Exercise aim —
Write out the lines from the top of the material through the line with "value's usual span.", exactly and with nothing added.

Dataset section —
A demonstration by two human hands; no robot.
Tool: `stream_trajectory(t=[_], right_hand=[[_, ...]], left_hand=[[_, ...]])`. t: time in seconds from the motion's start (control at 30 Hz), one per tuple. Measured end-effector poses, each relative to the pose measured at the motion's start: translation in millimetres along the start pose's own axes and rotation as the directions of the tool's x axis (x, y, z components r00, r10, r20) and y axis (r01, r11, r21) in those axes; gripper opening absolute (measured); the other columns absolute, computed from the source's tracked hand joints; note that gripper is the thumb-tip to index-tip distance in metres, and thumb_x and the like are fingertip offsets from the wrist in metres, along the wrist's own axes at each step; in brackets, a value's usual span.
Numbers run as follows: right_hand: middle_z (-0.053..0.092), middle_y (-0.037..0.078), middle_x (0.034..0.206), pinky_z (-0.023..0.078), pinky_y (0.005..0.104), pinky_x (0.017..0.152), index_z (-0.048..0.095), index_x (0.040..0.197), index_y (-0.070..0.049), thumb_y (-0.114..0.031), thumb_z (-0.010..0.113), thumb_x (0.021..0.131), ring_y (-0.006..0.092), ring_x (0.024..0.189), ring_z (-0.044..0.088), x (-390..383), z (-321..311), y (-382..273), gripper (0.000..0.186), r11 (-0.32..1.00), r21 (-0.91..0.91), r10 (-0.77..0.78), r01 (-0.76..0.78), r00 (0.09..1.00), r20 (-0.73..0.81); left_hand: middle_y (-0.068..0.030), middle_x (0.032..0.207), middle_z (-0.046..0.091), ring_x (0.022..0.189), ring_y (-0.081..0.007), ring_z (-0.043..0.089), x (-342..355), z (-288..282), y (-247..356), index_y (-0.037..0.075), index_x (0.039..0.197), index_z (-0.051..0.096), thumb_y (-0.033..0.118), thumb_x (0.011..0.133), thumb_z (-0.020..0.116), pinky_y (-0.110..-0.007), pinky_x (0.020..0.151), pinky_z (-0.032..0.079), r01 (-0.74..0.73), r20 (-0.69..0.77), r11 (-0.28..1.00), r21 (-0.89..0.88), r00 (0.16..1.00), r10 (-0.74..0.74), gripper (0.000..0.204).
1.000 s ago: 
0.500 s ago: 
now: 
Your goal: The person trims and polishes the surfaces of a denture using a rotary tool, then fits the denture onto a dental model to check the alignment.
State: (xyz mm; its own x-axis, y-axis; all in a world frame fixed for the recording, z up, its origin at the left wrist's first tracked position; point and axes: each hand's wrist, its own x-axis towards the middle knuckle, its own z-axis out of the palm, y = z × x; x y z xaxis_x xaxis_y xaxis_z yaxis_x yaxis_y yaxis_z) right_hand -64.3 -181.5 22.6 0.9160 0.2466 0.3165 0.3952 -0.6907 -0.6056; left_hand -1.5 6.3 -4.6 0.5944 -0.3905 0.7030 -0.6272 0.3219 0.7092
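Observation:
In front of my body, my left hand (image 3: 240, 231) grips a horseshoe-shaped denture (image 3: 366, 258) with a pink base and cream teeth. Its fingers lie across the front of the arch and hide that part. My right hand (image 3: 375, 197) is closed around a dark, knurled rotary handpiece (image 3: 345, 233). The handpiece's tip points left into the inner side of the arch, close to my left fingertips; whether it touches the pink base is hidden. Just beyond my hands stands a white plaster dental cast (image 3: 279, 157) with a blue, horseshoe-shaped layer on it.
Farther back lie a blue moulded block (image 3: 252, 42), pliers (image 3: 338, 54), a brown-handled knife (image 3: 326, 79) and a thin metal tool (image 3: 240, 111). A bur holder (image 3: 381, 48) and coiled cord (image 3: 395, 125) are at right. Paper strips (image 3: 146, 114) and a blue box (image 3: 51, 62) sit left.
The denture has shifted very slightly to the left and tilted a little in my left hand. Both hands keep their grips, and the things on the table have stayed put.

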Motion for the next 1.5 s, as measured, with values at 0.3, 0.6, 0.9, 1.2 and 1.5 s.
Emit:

Result —
A demonstration by two human hands; no robot.
Tool: `stream_trajectory(t=[_], right_hand=[[_, ...]], left_hand=[[_, ...]])`. t: time in seconds from the motion's start (control at 30 Hz), one per tuple. Measured end-effector poses, each relative to the pose measured at the motion's start: translation in millimetres along the start pose's own axes and rotation as the directions of the tool's x axis (x, y, z components r00, r10, r20) and y axis (r01, r11, r21) in those axes; gripper opening absolute (measured); the other columns absolute, computed from the source's tracked hand joints; note that gripper is the thumb-tip to index-tip distance in metres, and thumb_x and the like are fingertip offsets from the wrist in metres, along the wrist's own axes at each step; in brackets, a value's usual span.

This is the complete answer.